Looks like the Opposition is going to be split into three camps
I’ve long wondered why people would deliberately create problems for themselves. Delia is going to start off with the Opposition split into three camps: the Partit Demokratiku, a small rump of MPs who support him and led by Jean Pierre Debono and his wife Kristy, Clyde Puli and David Agius, and a larger faction of MPs who can’t stand him and who will have a lot of trouble being bossed about by somebody shady who has never been involved in politics and knows nothing about it.
And to make matters even worse, Delia himself will not even be a member of the Opposition. I don’t think many people understand that the Nationalist Party leader and the leader of the Opposition are two separate and distinct roles and that the Opposition leader does not have to be the party leader.
If Delia cannot work out how to get a seat in parliament, Simon Busuttil remains Opposition leader even when Delia becomes party leader. That is going to be an interesting situation.

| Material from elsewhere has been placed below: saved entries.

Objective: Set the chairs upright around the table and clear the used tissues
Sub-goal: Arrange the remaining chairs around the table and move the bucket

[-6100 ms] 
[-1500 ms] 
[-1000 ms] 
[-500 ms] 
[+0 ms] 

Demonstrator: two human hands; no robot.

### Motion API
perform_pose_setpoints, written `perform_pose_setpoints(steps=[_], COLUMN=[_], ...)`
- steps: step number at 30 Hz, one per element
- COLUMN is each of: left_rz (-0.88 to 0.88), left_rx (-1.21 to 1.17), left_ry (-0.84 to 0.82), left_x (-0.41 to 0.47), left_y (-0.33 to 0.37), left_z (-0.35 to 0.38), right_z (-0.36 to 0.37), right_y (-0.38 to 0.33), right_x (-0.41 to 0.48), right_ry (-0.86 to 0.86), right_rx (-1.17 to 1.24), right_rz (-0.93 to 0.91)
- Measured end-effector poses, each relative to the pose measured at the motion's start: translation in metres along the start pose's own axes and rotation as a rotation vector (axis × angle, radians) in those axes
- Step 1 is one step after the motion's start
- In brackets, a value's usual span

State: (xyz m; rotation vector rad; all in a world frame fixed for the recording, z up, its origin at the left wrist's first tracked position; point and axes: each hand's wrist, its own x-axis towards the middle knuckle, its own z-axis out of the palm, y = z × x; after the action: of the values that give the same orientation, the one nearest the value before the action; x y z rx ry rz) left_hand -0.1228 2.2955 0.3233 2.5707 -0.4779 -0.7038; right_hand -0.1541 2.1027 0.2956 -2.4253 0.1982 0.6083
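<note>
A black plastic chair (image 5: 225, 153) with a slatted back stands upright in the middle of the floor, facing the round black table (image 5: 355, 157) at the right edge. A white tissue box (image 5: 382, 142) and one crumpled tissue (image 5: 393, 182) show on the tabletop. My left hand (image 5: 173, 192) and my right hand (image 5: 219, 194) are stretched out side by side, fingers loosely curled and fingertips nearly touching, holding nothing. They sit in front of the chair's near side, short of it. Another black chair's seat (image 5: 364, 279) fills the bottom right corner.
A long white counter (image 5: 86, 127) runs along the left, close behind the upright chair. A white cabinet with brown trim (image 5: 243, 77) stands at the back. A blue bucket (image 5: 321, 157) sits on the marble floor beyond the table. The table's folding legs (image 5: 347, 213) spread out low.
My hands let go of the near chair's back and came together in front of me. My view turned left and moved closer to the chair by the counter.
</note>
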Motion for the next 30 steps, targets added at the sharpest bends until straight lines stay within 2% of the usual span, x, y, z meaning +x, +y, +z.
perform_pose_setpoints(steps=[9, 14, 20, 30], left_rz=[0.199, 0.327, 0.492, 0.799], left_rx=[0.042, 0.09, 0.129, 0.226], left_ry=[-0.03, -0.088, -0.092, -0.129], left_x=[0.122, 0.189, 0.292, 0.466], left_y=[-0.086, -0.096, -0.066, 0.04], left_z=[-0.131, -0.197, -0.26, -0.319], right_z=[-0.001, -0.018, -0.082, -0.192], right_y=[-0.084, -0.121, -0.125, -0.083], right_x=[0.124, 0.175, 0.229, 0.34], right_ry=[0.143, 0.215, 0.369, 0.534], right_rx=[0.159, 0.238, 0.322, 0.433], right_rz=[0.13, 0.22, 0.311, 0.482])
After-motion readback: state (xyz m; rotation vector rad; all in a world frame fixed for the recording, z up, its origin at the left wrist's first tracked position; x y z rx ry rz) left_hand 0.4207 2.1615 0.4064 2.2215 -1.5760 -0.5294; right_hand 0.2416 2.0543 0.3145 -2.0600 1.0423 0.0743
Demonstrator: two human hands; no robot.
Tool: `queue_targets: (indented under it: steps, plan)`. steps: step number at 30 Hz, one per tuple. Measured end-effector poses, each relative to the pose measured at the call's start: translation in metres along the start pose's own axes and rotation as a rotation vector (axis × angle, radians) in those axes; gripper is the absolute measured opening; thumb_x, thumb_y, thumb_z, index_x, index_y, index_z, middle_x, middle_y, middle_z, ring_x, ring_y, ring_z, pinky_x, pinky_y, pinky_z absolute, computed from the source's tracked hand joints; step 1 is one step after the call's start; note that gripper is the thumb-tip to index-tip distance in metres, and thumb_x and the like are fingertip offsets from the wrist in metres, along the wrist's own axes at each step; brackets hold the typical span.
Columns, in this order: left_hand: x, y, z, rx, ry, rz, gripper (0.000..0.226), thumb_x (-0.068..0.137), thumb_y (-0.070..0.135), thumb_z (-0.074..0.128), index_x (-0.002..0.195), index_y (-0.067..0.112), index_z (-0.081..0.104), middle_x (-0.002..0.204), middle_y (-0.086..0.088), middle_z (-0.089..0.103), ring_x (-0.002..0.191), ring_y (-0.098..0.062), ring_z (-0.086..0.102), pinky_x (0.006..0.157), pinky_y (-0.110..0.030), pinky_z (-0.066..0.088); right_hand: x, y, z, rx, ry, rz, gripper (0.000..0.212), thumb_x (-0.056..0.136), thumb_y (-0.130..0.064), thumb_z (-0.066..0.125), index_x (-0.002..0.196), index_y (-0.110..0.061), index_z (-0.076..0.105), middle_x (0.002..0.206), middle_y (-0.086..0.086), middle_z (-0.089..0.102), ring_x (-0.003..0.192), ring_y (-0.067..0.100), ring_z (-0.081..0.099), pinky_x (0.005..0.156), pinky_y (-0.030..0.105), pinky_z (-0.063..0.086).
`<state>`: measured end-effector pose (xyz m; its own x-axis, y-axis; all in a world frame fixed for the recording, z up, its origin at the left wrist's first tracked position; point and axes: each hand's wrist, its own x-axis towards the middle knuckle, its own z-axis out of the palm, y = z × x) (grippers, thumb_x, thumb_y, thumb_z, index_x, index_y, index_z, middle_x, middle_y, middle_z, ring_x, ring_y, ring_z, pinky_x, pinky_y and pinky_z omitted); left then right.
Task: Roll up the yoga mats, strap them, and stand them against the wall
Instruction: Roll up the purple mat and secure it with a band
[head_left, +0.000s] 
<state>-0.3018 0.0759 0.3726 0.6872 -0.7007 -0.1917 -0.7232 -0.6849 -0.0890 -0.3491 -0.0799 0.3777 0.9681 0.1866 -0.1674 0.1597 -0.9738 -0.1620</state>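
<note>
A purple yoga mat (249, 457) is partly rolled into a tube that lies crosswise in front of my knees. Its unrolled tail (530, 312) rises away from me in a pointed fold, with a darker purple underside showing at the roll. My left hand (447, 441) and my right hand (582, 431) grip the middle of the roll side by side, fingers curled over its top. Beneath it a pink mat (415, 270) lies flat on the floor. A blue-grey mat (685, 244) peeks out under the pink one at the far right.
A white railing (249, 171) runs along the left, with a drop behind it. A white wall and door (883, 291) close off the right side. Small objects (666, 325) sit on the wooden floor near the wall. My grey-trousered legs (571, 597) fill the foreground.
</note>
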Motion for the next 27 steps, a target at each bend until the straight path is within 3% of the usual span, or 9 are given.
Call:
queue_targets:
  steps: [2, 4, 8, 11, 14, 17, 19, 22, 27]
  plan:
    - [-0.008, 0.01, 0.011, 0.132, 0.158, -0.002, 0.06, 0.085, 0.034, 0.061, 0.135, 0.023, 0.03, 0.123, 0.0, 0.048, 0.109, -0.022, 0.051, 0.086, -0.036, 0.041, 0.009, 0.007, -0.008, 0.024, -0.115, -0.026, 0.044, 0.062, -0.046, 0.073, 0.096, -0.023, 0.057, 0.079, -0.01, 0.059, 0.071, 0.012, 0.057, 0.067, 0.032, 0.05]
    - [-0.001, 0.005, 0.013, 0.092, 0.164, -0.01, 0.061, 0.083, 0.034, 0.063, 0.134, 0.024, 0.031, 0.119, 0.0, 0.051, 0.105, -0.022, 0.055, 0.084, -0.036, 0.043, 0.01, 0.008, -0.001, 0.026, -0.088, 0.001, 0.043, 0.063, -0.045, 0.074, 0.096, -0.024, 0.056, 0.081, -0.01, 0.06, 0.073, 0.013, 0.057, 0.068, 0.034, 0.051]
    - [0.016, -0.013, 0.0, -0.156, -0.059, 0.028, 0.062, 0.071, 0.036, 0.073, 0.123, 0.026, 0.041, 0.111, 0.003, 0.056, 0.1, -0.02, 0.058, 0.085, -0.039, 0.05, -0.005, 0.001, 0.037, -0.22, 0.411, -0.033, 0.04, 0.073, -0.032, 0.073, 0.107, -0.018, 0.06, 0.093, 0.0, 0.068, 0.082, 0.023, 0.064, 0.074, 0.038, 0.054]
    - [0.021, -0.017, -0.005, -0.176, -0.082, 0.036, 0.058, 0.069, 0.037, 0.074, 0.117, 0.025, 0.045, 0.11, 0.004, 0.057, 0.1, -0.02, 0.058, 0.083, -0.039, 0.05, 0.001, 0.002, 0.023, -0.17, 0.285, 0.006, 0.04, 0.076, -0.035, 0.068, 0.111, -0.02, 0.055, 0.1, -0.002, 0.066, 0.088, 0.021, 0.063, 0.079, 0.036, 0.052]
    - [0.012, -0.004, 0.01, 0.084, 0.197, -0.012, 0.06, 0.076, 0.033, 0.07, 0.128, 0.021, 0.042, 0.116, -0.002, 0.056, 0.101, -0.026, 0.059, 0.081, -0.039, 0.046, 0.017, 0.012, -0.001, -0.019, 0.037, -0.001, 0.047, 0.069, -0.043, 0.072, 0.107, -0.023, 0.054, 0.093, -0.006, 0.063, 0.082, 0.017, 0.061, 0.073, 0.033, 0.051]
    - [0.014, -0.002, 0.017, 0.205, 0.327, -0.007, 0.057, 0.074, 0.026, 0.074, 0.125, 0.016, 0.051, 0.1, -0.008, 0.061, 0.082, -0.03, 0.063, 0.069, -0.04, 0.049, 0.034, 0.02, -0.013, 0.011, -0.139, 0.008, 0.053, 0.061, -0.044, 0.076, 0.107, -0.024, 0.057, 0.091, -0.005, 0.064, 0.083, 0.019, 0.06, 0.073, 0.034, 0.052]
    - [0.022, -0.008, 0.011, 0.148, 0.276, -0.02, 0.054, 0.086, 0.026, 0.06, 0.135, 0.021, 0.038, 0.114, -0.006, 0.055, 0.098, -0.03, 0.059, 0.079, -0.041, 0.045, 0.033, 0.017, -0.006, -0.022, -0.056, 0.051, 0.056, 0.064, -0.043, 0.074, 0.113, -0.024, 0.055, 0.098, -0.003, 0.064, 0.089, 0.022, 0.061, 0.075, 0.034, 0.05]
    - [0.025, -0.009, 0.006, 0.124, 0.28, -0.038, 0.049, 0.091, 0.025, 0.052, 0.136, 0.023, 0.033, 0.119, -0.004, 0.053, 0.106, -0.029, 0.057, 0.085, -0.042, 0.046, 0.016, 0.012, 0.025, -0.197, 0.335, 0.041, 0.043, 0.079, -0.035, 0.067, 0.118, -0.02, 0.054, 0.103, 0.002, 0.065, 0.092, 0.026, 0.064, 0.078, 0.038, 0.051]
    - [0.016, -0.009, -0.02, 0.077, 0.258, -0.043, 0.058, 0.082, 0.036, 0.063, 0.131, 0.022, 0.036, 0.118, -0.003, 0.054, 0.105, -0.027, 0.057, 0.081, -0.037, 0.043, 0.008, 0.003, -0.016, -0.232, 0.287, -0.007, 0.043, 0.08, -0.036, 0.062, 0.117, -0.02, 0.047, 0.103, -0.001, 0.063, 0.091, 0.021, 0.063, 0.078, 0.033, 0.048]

If Delia does not want Busuttil to remain Opposition leader while he works out how to get a seat in parliament, he has to write formally to the President and the Nationalist Party parliamentary group has got to agree on who will be Opposition leader instead – but it can’t be Delia until and if he gets his seat.
If the matter of the seat for Delia in the Nationalist Party parliamentary group is not resolved, and even if it is, then I think that Muscat will helpfully aid Delia to clear out the Nationalist Party of those who don’t like him and in so doing serve his own interests by having the electorate crush the Nationalists.
He will call another snap election, the MPs who cannot relate to Delia will not stand, the messy Nationalist Party will not be trusted by the electorate, and it will be hammered at the polls far more crushingly than the last two times – and this time, because of the previous disruption and the nature of its leadership, recovery in the short or medium term will be impossible.